■ Assigned task
When the word "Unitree" shows up in a line of the records below, copy that line.
===
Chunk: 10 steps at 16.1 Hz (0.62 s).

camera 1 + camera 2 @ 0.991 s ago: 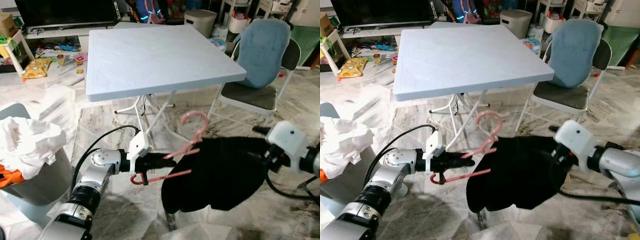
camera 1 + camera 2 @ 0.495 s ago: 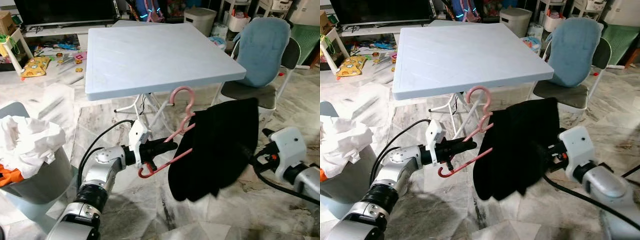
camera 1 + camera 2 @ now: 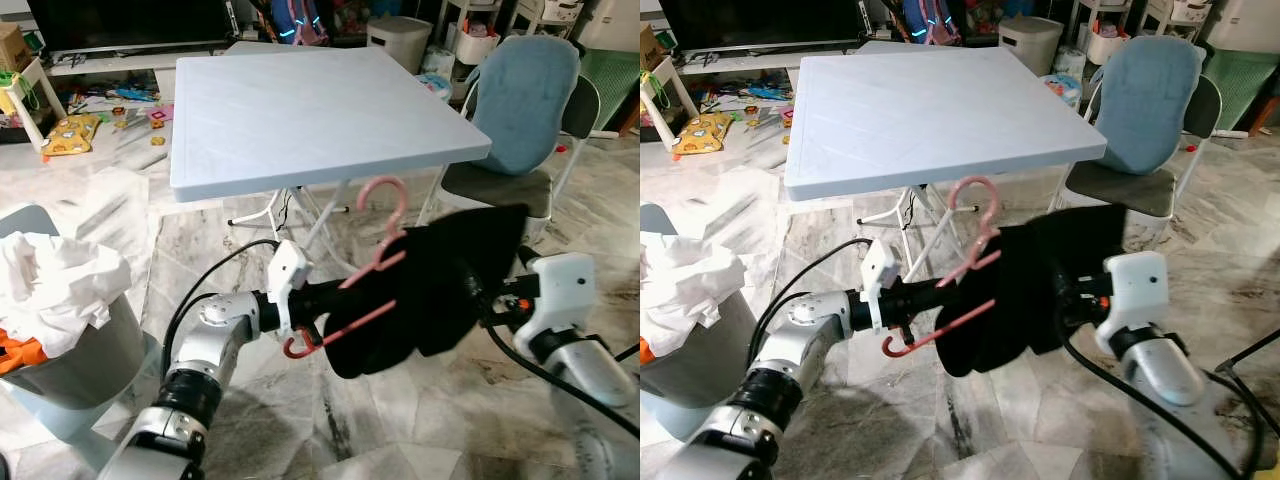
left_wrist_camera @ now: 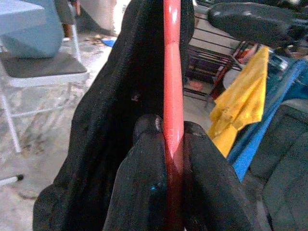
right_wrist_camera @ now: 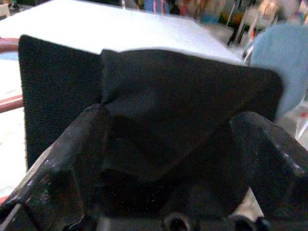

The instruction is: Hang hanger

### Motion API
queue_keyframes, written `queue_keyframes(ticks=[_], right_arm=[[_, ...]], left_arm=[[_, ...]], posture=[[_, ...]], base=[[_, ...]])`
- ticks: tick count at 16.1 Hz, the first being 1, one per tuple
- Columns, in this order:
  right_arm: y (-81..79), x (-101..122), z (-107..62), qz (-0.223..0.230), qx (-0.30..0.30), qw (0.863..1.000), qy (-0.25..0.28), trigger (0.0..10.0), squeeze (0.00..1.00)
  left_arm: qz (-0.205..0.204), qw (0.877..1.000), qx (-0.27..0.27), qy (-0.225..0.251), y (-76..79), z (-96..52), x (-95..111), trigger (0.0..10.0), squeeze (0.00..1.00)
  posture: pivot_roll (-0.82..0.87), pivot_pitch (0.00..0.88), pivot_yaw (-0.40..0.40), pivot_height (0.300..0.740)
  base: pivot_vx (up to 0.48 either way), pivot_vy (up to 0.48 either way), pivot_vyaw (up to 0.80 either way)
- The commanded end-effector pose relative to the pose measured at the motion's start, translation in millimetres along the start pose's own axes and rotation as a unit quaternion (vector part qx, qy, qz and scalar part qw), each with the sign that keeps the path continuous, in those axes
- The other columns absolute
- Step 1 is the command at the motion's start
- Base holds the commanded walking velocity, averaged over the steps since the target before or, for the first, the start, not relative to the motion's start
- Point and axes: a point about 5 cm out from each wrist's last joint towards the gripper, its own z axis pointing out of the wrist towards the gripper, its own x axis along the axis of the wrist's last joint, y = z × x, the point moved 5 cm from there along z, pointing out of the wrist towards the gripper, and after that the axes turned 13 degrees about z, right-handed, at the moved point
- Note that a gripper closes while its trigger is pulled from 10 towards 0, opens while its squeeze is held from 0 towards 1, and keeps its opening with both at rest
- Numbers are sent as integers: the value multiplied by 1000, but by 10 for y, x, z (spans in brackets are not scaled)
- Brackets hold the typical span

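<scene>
A pink plastic hanger (image 3: pixel 352 317) is held near its lower bar by my left gripper (image 3: pixel 335 292), which is shut on it; its hook (image 3: pixel 386 196) points up just below the table edge. A black garment (image 3: pixel 430 300) hangs bunched over the hanger's far end. My right gripper (image 3: pixel 480 296) reaches in from the right, its tips buried in the cloth. In the right wrist view its fingers (image 5: pixel 62 168) stand wide apart with black cloth (image 5: pixel 183 115) spread between them. The left wrist view shows the hanger bar (image 4: pixel 173 96) pinched between both pads, the garment (image 4: pixel 110 120) beside it.
A light blue folding table (image 3: pixel 300 110) stands just beyond the hanger, its white legs (image 3: pixel 300 215) behind my left arm. A chair with a blue cover (image 3: pixel 525 110) is at the right. A grey bin with white cloths (image 3: pixel 60 290) sits at the left. Toys litter the far-left floor.
The garment has dropped from hanging tall to a lower, bunched shape. My right gripper moved in closer to the hanger. The hanger shifted slightly right in my left gripper.
</scene>
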Motion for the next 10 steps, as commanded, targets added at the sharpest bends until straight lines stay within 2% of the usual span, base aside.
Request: queue_keyframes(ticks=[1, 2, 3, 7, 9, 10], right_arm=[[-112, 16, 18, 3, 26, 1000, -3, 10000, 0], [-144, -35, 19, 31, 32, 999, -12, 10000, 0], [-155, -47, 17, 34, 32, 999, -15, 10000, 0], [-208, -236, 8, -1, 51, 997, -63, 10000, 0], [-233, -338, 23, -4, 47, 996, -82, 10000, 0], [-257, -424, 42, -22, 45, 994, -96, 9059, 0]], left_arm=[[19, 999, -19, 21, 43, 45, 133, 0, 0], [20, 999, -21, 21, 57, 45, 132, 0, 0], [20, 999, -20, 21, 60, 45, 132, 0, 0], [23, 999, -21, 22, 50, 33, 162, 0, 0], [23, 999, -31, 31, 81, 63, 221, 0, 0], [22, 998, -41, 36, 116, 82, 252, 0, 0]], posture=[[-50, 0, -29, 740], [-46, 0, -31, 740], [-43, 0, -32, 740], [-41, 0, -35, 740], [-43, 0, -33, 740], [-43, 0, -31, 740]], base=[[0, 0, 0], [0, 0, 0], [0, 0, 0], [0, 0, 0], [0, 0, 0], [0, 0, 0]])
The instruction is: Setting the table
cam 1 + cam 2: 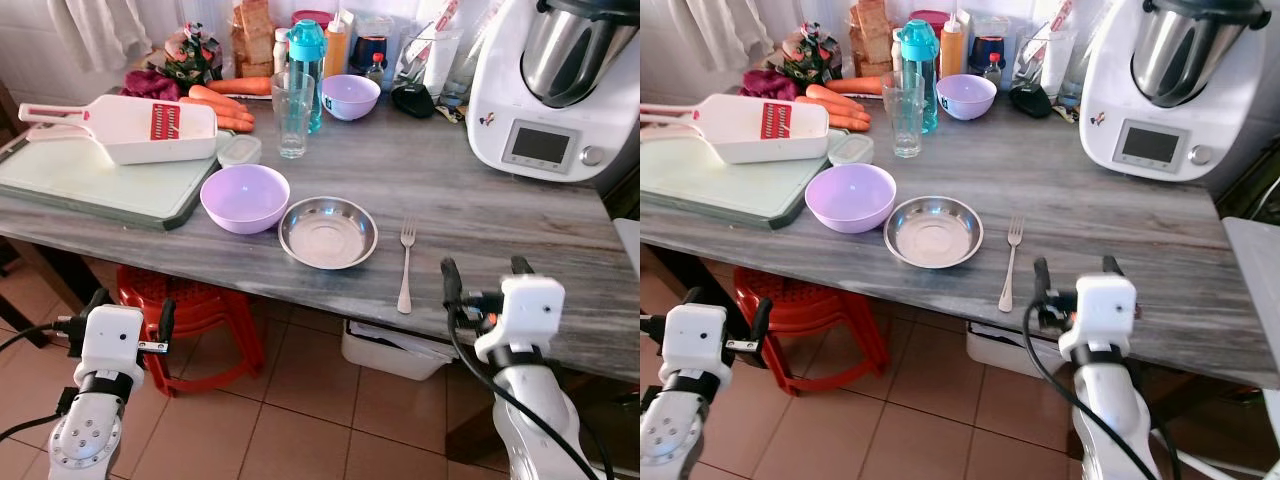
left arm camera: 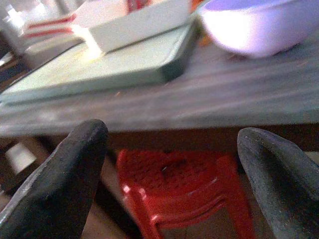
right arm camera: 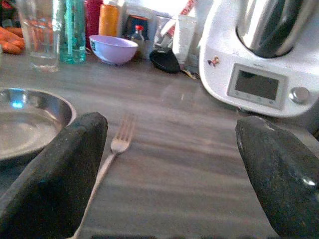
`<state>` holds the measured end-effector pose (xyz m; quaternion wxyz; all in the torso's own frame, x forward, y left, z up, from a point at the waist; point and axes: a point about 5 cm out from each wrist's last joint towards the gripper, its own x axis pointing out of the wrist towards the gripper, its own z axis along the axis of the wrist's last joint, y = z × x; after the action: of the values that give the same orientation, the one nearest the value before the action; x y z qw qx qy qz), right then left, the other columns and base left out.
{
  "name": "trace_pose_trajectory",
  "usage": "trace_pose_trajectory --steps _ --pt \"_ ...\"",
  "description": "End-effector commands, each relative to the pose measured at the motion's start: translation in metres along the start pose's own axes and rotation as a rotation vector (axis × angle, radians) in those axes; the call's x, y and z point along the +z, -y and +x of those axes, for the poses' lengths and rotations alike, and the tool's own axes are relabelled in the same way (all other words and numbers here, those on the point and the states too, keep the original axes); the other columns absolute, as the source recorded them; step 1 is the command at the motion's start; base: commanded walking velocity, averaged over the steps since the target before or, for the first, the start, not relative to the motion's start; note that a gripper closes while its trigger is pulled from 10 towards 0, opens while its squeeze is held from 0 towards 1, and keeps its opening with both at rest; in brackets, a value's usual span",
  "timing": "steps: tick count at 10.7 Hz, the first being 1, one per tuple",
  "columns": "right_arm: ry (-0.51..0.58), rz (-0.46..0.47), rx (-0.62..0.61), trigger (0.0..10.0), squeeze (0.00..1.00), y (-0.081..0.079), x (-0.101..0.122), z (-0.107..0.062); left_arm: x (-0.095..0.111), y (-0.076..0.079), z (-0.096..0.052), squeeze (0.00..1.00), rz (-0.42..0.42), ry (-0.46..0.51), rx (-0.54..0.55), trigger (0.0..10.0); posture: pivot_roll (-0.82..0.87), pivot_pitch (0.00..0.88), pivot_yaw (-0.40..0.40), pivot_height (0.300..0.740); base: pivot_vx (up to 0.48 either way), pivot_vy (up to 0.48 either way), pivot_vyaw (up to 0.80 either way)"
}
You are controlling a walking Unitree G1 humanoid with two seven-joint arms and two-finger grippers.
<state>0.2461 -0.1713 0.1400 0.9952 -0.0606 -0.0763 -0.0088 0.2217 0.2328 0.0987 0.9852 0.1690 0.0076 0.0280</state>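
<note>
Both claws sit nearest you, spread wide and empty: the right claw hovers at the counter's front edge, and the left claw hangs below that edge, in front of the red stool.

The fork lies flat near the front edge, just beside the steel plate, tines pointing to the back edge. The purple bowl appears to touch the plate's other side; the contact is not clear.

If the fork is your next item, bring the right claw in low over the handle and close across its width. Expect the thin handle to slip on the smooth surface.

Open room lies between the fork and the white kitchen machine. Keep clear of the glass and cutting board toward the back left.
</note>
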Motion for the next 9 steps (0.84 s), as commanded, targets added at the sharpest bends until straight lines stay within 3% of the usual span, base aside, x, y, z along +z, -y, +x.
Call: trace_pose_trajectory --steps 1,3,4,5,7,9 --pt "0.011 0.001 0.023 10.0 1.0 -0.003 0.004 0.003 0.006 0.007 -0.001 0.0 0.008 0.022 -0.051 10.0 0.12 0.058 -0.066 0.74 0.0 0.0 0.0" --pt "0.018 0.009 0.034 10.0 0.85 -0.006 0.006 0.007 0.009 0.018 -0.001 0.0 -0.016 0.025 -0.13 10.0 0.12 0.048 -0.074 0.74 0.0 0.0 0.0" --pt "0.016 0.017 0.011 10.0 0.85 -0.003 0.006 0.005 0.011 0.018 0.004 0.0 -0.039 0.026 -0.03 10.0 0.11 0.043 -0.063 0.74 0.0 0.0 0.0" --pt "0.004 0.022 -0.007 10.0 0.85 -0.002 0.004 0.002 0.013 0.024 0.007 0.0 -0.061 0.044 -0.037 10.0 0.11 0.042 -0.048 0.74 0.0 0.0 0.0" --pt "-0.01 0.034 -0.021 10.0 0.82 -0.003 0.002 -0.001 0.01 0.023 0.014 0.0 -0.132 0.005 0.042 10.0 0.11 0.051 -0.045 0.74 0.0 0.0 -0.8" --pt "-0.011 0.038 -0.021 10.0 0.8 -0.004 0.001 0.002 0.014 0.028 0.018 0.0 -0.139 0.011 0.032 10.0 0.11 0.049 -0.037 0.74 0.0 0.0 -0.22"
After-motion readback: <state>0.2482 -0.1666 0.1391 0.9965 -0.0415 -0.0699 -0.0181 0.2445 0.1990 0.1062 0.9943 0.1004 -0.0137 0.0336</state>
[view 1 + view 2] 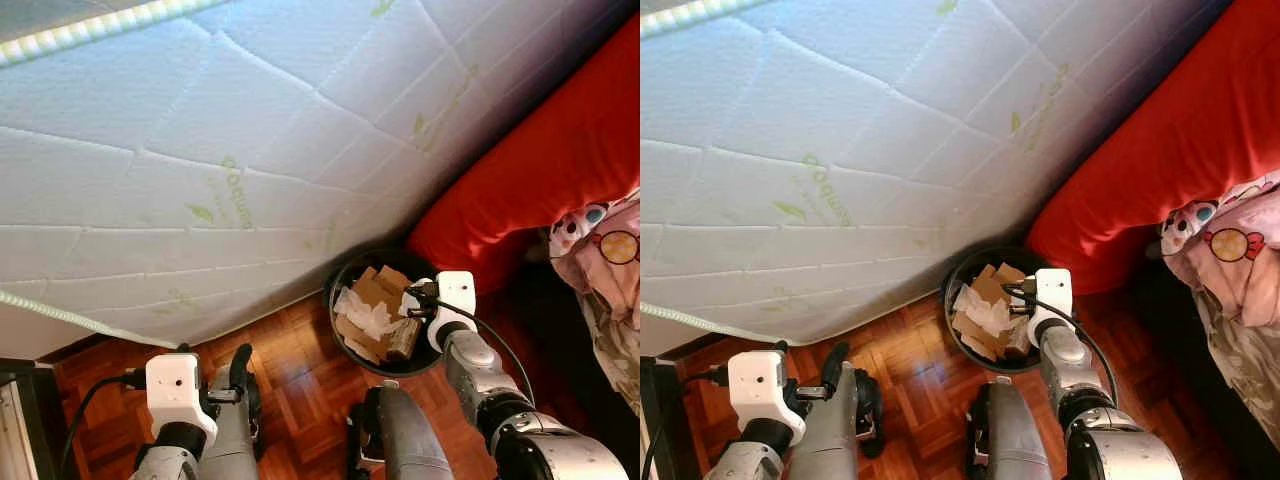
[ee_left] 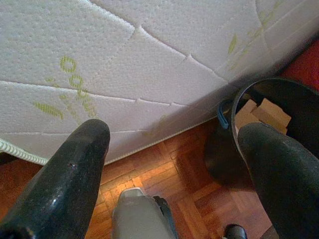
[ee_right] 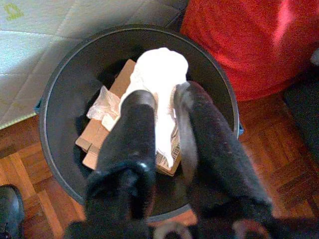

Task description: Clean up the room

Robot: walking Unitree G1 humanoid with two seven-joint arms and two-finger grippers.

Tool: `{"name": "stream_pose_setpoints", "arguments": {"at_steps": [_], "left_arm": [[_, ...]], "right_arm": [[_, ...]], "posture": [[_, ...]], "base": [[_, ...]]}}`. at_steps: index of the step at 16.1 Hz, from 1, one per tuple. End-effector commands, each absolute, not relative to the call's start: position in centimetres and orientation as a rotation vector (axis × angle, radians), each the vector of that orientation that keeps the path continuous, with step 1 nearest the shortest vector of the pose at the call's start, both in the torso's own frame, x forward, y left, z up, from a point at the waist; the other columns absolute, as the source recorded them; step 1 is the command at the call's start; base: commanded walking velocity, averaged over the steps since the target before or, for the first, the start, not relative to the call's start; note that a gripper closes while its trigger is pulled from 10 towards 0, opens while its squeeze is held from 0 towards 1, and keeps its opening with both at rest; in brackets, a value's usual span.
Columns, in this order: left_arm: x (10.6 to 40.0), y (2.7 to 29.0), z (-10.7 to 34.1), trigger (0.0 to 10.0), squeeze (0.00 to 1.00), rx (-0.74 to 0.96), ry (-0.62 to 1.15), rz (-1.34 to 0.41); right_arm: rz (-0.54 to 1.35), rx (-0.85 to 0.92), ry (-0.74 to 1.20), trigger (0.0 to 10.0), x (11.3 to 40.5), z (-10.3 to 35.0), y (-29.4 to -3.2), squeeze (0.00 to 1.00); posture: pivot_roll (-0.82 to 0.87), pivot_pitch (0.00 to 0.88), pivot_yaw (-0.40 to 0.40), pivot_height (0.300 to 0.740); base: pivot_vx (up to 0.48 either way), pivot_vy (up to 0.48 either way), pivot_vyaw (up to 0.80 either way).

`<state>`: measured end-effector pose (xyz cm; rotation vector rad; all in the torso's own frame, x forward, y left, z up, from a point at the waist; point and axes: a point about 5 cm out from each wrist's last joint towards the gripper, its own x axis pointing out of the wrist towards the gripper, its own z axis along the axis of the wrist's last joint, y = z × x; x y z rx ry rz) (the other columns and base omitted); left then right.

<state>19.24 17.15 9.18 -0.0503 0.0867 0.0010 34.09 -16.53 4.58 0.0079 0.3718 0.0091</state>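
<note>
While poised right over the black bin [image 3: 60, 89], right gripper [image 3: 164, 107] pinched narrowly on one white crumpled paper [image 3: 160, 74], held there presumably for dropping. Inside already: a few cardboard pieces [image 1: 372, 292], more white paper. Left gripper [image 2: 174, 149] spread wide, holding nothing, low near the mattress [image 1: 200, 150]. One bin, two grippers.

- The mattress [image 1: 250, 150] had a white quilted cloth cover, finely dimpled, with green print.
- The floor [image 1: 290, 370] was glossy reddish wood parquet.
- The bin [image 3: 60, 94] looked like smooth dark plastic, faintly shiny.
- Inside lay matt brown cardboard [image 3: 94, 139] and crumpled white paper [image 3: 162, 74].
- The right gripper [image 3: 164, 109] fingers were black with a dull sheen.
- The bedcover [image 1: 540, 170] was plain red cloth.
</note>
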Motion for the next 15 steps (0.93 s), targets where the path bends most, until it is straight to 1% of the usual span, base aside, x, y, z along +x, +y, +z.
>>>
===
■ Solution to this task
You are controlling a walking Unitree G1 humanoid with two seven-joint arms and two-finger grippers.
Robot: walking Unitree G1 humanoid with two seven-joint arms and two-finger grippers.

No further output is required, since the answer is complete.